Они завтракали в жилой комнате, отделенной от медпункта тесовой переборкой, пили козье молоко, ели мед с хорошо пропеченным белым хлебом. «Мне по утрам с машины буханку в окно кидают», — объяснила Кира.
— Ты что же, тут навсегда поселилась? — спросила Светлана.
Кира фыркнула:
— Однако ты тутошних мест не знаешь. Кто же в поселке навсегда?.. Транзитный поселок-то, хоть и речной, а все равно транзитный. А из тех, что в глубинке ставили, там таких брошенных не сосчитать. Лес валили. А как весь свалили вокруг километров на сто, а то и более, так побросали жилье, в другом месте поставили. А здесь и пристань есть, колония, ну и вот заводишко по ту сторону горы возводят, так еще народ держится. Опять же сплавная контора. Коренных в этих местах не найдешь. Вон дальше, в тайге, там деревни, там хлеба сеют, скот разводят, там и людишки старожилые живут. А у нас больше вербованные или по службе… Вот замуж выйду и подамся куда с мужиком, — рассудочно, строго сказала Кира.
— А есть за кого?
— Да сватаются. Но покуда не те, с кем детей растить, дом держать. Нынче мужик совершенно бродяжий пошел. И что их по всему свету носит? Отробил по договору, а то и до договора — и вещички в зубы. Правда, на работу злые. Деньги за труды свои берут большие. На книжках держат, не балуют ими, как прежде бывало — загудит, загуляет, все спустит. Нынче деньги берегут. У другого на книжке и за сто тысяч. Так с собой с места на место и перебрасывает. Думаешь, зачем? А чтобы потом, когда на оседлость выйдет, дом себе поставить или квартиру купить, машину, однако… Но опять же на оседлость мало кто идет. Не семейный пошел народ, самый что ни есть бродяжий. И что такая за мода — не знаю. Говорят: свободой дышим. А что, разве при оседлости свободы нет? Вот и проблема. Мне мужик стационарный нужен.

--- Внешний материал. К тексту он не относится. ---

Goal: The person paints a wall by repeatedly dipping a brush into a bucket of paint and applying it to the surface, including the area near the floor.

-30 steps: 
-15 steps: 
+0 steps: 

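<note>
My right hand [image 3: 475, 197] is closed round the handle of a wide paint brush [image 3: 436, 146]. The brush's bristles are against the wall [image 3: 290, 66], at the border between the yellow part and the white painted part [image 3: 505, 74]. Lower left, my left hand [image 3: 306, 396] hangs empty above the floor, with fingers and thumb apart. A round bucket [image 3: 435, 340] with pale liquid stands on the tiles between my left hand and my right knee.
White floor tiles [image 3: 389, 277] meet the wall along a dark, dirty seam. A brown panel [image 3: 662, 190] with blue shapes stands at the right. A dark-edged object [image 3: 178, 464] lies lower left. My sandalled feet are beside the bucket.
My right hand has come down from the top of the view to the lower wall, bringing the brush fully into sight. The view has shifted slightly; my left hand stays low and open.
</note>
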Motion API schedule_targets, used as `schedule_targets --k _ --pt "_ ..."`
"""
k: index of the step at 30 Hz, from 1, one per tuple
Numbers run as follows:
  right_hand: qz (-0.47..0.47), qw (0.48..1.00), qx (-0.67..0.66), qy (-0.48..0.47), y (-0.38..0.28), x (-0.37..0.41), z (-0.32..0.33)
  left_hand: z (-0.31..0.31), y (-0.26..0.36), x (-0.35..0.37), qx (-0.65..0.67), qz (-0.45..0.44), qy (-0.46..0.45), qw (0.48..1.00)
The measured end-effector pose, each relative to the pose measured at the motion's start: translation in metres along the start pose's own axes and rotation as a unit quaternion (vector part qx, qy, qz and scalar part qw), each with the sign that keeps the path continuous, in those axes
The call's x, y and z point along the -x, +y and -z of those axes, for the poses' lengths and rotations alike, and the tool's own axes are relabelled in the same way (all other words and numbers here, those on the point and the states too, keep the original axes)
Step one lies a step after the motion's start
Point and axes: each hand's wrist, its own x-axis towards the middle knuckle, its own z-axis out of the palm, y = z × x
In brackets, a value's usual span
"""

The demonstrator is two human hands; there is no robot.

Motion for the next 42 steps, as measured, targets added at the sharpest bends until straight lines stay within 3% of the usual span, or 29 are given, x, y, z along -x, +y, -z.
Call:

Найду такого, тогда за него и пойду. И еще надо, чтобы он меня хоть малость, да любил. А то бродяжные, они больше мужчинскую компанию уважают. А женщина у них вроде как на временное пользование. А я себя уважаю. Я на временное никогда не пойду… У тебя-то мужик постоянный?
— Вот ведь к нему приехала, — ответила Светлана, хотя отвечать было неприятно.
— Ну вот же — нашла. И я найду.
И тогда Светлана спросила то, ради чего и повела этот утренний разговор:
— А ты майора… начальника колонии знаешь?.. Что за человек?